Shareholders with 10 per cent shares in the company on Thursday, called for an Extra-Ordinary General Meeting to be held within 21 days, in line with Section 215 (1) of the CAMA law, to achieve their demands
The Purpose of the meeting is for the proposed removal of the Bank;s chairman, Femi Otedola.
According to the set of shareholders, Mr Otedola emerged the chairman of FBN Holdings by acquiring significant amount of shares with the influence of Godwin Emefiele, the immediate past Governor of the Central Bank of Nigeria (CBN)
They added that the bank’s former Chief Executive Officer, Adesola Adeduntan, assisted Mr Otedola, to take over the bank, as ordered by Mr Emefiele.
According to them, Otedola became a non-executive of the bank but without being cleared by the State Security Service and the Economic and Financial Crimes Commission.
The shareholders claim that Otedola had seized control of the bank and did what he wanted, with his personal employee at Holdco, and another at the bank.
According to them, they also feared that Otedola would have absolute control and turn First Bank to his piggy bank without checks, balances and corporate governance, with the private placement of N360 billion share
The shareholders hold the opinion that if not for Emefiele, Otedola could not have passed the fit and proper test, after he ruined several banks with non-performing loans sold to AMCON.
Otedola has already been granted a loan of about $45 to 50 million by the African Export-Import Bank (Afreximbank), which comes to about N90 billion, THISDAY reports.
According to THISDAY, “This is to enable him (Otedola) take full control during the proposed N360 billion private placement.
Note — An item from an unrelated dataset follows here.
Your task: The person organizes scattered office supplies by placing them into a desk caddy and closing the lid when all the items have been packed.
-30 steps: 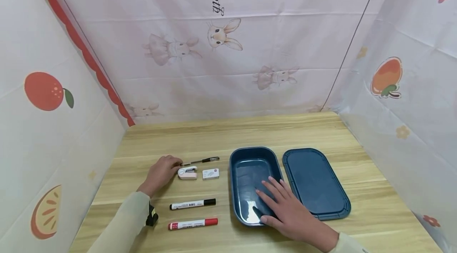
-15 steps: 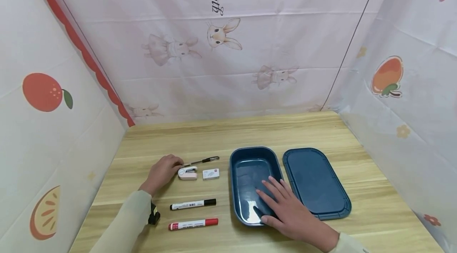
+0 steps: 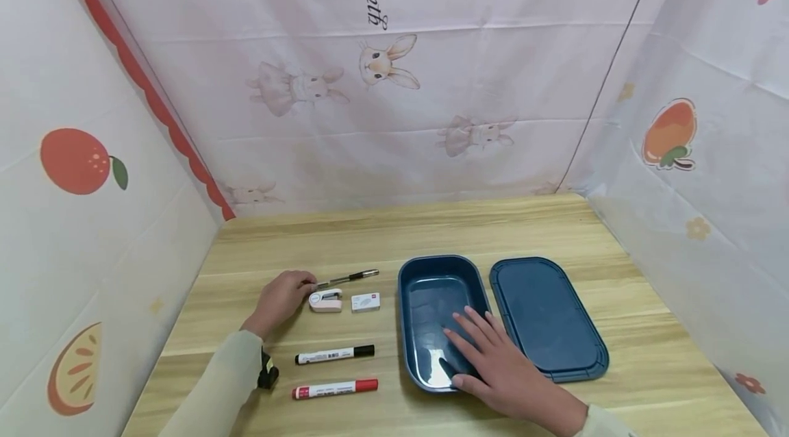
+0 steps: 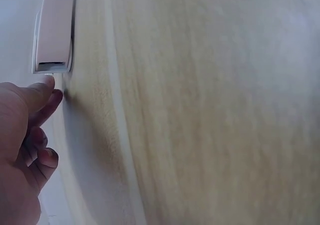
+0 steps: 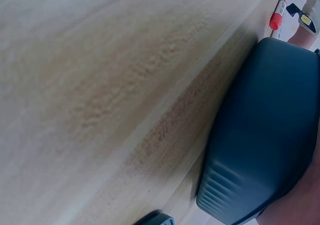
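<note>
In the head view my left hand [image 3: 282, 300] is at the left end of a black gel pen [image 3: 348, 279], thumb and forefinger pinching its tip. A pink and white mini stapler [image 3: 325, 300] lies just in front of those fingers; the left wrist view shows its end [image 4: 54, 40] close to the thumb, while the pen is out of sight there. My right hand [image 3: 502, 368] rests with spread, straight fingers over the near right rim of a deep blue plastic box [image 3: 403, 334]. The right wrist view shows that box's outer wall [image 5: 270, 125].
Right of the box lies its flat blue lid [image 3: 551, 314]. A small white box [image 3: 366, 302] sits beside the stapler. Closer to me are a black marker [image 3: 335, 354] and a red marker [image 3: 335, 389], lying side by side on the wooden table [image 3: 394, 228]. Printed cloth walls surround the table.
My left fingers and the pen's left end have shifted very slightly. The right hand, the box and the other items stay where they were, apart from a small sway of the view.
</note>
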The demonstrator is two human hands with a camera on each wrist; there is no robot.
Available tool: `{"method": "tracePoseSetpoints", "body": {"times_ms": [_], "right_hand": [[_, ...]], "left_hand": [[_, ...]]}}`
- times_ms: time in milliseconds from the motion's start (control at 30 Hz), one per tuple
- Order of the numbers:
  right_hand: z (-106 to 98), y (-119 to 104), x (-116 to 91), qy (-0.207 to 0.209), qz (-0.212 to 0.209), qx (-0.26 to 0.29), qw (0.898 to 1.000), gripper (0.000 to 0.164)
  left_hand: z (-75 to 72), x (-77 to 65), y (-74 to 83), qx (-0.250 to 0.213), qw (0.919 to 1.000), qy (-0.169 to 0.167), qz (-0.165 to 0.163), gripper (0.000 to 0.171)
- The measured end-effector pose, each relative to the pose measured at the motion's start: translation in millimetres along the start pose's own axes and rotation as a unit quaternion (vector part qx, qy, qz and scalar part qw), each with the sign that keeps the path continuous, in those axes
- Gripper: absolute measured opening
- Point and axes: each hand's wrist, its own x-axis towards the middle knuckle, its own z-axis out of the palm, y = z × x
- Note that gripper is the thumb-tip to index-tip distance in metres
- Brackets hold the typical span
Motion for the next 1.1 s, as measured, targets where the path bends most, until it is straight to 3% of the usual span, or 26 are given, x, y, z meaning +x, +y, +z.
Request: {"method": "tracePoseSetpoints", "body": {"times_ms": [167,433,667,1100], "right_hand": [[2,2,-1,0.002,0.003,-0.008,1.0,0.065],[4,2,-1,0.011,-0.003,-0.008,1.0,0.065],[5,2,-2,-0.004,0.004,-0.013,1.0,0.065],[4,2,-1,0.016,-0.002,-0.02,1.0,0.066]], "left_hand": [[-3.1,0.2,2.1,-0.015,0.9998,0.005,-0.006,0.01],[-10.3,-0.3,-0.6,-0.085,0.9957,0.008,-0.037,0.015],[-15.4,-3.9,1.6,-0.119,0.9915,0.02,-0.048,0.016],[-27.2,-5.4,10.9,-0.234,0.9649,0.048,-0.109,0.025]]}}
But some of the shareholders are saying instead of a private placement for shares of the bank, it should be by right issue or public offer,” a source claimed.
Some anonymous source also alleged that Otedola’s preference for private placement is targeted at gaining control of the financial institution as his private estate, THISDAY added.
This development in FBN started after the bank’s top executives were asked to leave as part of its corporate restructuring and repositioning plan for 2025, which and the confirmation of Olusegun Alebiosu as FBN’s managing director (MD) and chief executive officer (CEO) in June last year.